While building Cars Direct, which was started in 1999, Gross put this mantra into action — long before anyone was talking about “lean startups.” Gross and his team were trying to figure out a way to test if people would buy cars online — something that had never been done. Remember, 1999 was a time when people were scared of just putting credit cards online to purchase books or music — let alone cars. Gross and his team had 90 days and $80,000 to figure out whether people would buy cars online, and if people wouldn’t, then they weren’t going to start the company.
A few weeks after the start of the project, the executive running the test came back to Bill to give an update and said, “I’m far along in talks with Ford. I’m trying to get a source and supply of cars.” Gross quickly responded, “We don’t need to worry about getting cars. We might not even go forward with this. Don’t worry about figuring out how to scale the business, just test the core proposition: Will someone buy a car online?
The executive agreed and then came back to Gross in a month and said, “I’m working on the car configurators so people can use drop downs to configure all their options.” Again, Gross snapped back, “We don’t need to make a configurator! Just let them type in what they want. We’re going to take that print out, drive down to the Honda Auto Mall in Monrovia, buy the car at retail, and sell it to them at cost. We’re going to lose $4,000 on each car. We don’t care about that. We’re just trying to find out if someone will go through with it.”
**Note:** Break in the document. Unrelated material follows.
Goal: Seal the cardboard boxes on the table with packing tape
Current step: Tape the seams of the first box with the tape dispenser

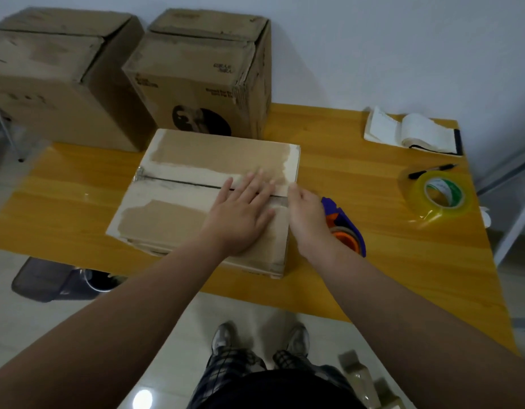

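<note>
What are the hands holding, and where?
The left hand presses flat on the box, holding nothing. The right hand partly covers the tape dispenser; whether it grips it cannot be told.

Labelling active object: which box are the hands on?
The low front box, left hand flat across its seam; the plain tall box and printed tall box behind stand untouched.

No text legible. Rear cardboard box (196, 84): dark printed lines near the front face's upper corners and right edge, above a round dark graphic; all too blurred to read. Tape roll (441, 193): green-and-white core label, lettering unresolvable.
</note>
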A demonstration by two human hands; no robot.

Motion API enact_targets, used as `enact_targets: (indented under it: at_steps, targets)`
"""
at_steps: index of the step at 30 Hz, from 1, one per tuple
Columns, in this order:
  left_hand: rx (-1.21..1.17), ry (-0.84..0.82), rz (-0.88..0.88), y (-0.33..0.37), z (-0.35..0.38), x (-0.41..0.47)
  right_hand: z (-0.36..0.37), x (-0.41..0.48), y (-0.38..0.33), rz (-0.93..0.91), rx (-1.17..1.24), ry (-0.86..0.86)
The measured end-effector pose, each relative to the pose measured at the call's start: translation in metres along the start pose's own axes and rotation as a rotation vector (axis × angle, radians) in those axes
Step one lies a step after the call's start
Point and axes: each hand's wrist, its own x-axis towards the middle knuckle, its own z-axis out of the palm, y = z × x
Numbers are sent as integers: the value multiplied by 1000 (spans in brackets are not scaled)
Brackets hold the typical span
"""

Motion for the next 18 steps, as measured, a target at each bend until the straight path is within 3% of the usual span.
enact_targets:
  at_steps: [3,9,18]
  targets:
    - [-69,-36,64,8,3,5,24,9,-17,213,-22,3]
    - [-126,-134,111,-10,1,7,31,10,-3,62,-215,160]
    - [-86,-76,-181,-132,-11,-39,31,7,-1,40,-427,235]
On the 80th day, with 10 days to go, Gross said, “Just put the site live and let’s just see what happens.” On a Thursday night, he went home and the site went live. When he came back on Friday morning he asked for an update and his team let him know they sold four cars that night. Surprised, Gross said, “Hurry up and turn the site off! We don’t want to sell any more cars.” They had proven what they wanted to find out, which was four people would put in their credit card to buy a car, which Gross' team then went and bought and delivered on a flat bed truck. They completed the experience and learned most of what they needed to know in order to decide whether or not to pursue the idea.
After the test, Gross and team built the site, figured out how to actually source the cars, acquire the customers and scale the business — and eventually Cars Direct was sold to Hellman & Friedman for $600 million.
At the very beginning, just find out does the customer want what you’re selling? And figure out the cheapest and fastest way to get that answer.